=== Dataset content ===

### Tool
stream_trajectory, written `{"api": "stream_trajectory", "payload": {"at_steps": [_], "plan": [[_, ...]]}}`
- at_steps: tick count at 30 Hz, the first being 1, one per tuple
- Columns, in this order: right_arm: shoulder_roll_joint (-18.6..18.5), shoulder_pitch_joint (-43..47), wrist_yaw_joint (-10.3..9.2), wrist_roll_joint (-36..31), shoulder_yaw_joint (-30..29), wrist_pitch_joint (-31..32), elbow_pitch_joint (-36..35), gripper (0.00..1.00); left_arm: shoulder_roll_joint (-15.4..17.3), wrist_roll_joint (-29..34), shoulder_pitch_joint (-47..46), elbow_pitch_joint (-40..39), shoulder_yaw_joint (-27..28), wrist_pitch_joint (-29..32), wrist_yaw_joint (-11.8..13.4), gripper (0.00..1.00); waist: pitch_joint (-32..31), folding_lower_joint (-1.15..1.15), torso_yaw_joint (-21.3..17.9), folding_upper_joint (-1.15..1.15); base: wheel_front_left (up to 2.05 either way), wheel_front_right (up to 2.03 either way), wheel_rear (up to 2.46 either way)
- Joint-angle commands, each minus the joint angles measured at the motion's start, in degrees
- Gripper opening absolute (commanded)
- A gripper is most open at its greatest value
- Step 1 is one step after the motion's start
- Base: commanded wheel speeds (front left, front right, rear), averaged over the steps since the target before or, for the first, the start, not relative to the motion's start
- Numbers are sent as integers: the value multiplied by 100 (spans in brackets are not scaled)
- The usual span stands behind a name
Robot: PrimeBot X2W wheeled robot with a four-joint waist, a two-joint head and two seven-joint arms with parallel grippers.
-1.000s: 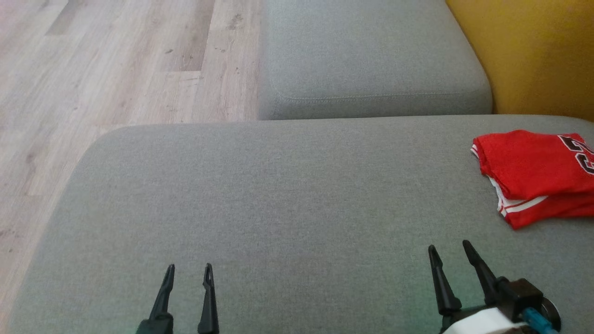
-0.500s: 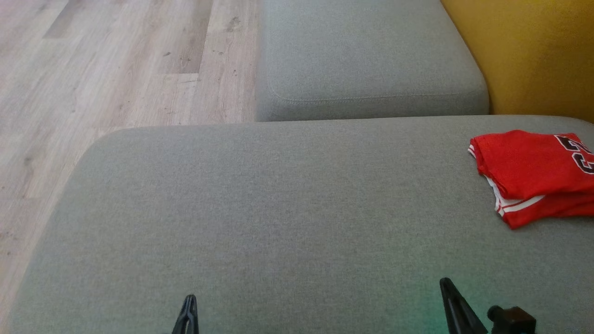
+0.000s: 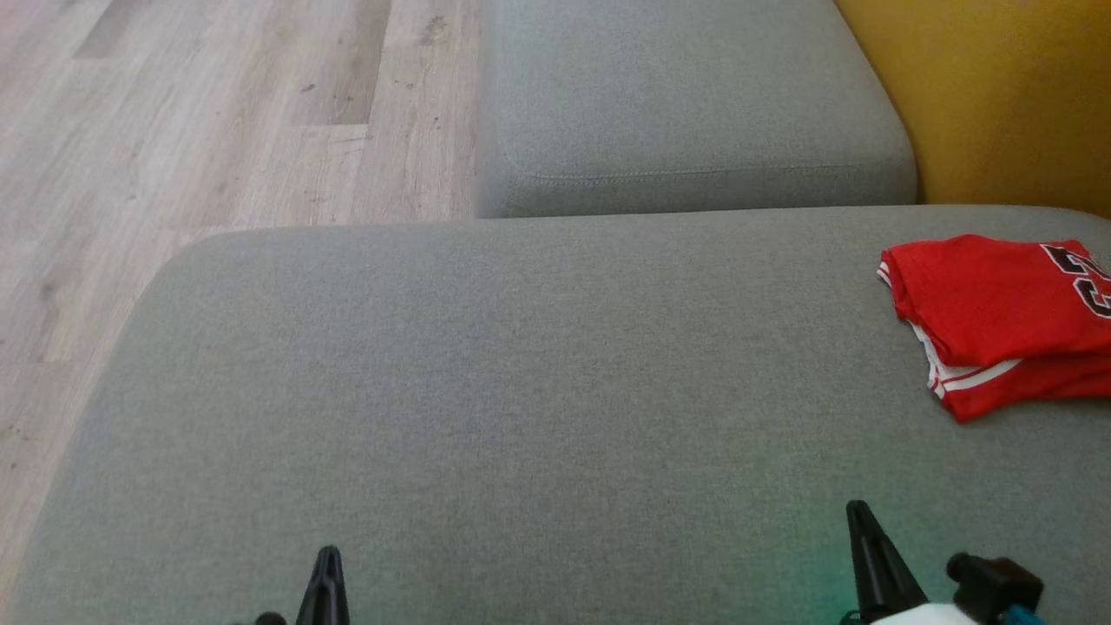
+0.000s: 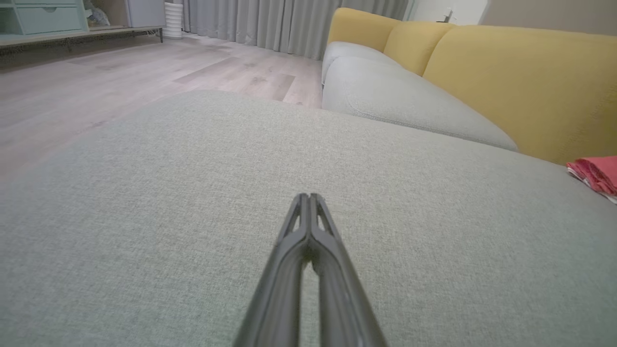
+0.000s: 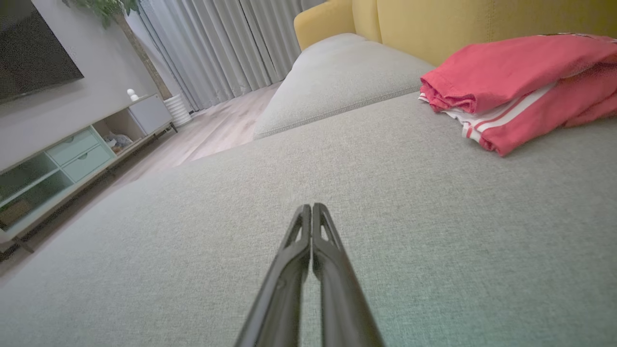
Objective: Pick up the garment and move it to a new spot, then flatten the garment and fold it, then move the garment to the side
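At the frame's right edge, the soft, light garment (image 3: 998, 321) is best pinched by its folded edge; both grippers' jaws are closed, empty.

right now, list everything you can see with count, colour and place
garment: one, red with white stripes, folded, at the near cushion's right edge
seat cushions: two, grey, a large near one and another beyond it
backrest cushions: three seen, yellow, behind the seats
floor: one, pale wood, left of the sofa
curtains: grey, far end of the room
cabinet: one, pale with green drawers, against the wall
screen: one, dark, above the cabinet
left tool: one, dark, shut and empty, over the near cushion
right tool: one, dark, shut and empty, short of the garment
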Motion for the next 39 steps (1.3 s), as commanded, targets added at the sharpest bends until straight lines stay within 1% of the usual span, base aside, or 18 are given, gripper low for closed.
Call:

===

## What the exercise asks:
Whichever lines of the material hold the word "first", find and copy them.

## Final answer:
- at_steps: tick count at 30 Hz, the first being 1, one per tuple
- Base: commanded wheel speeds (front left, front right, rear), averaged over the steps since the target before or, for the first, the start, not relative to the motion's start

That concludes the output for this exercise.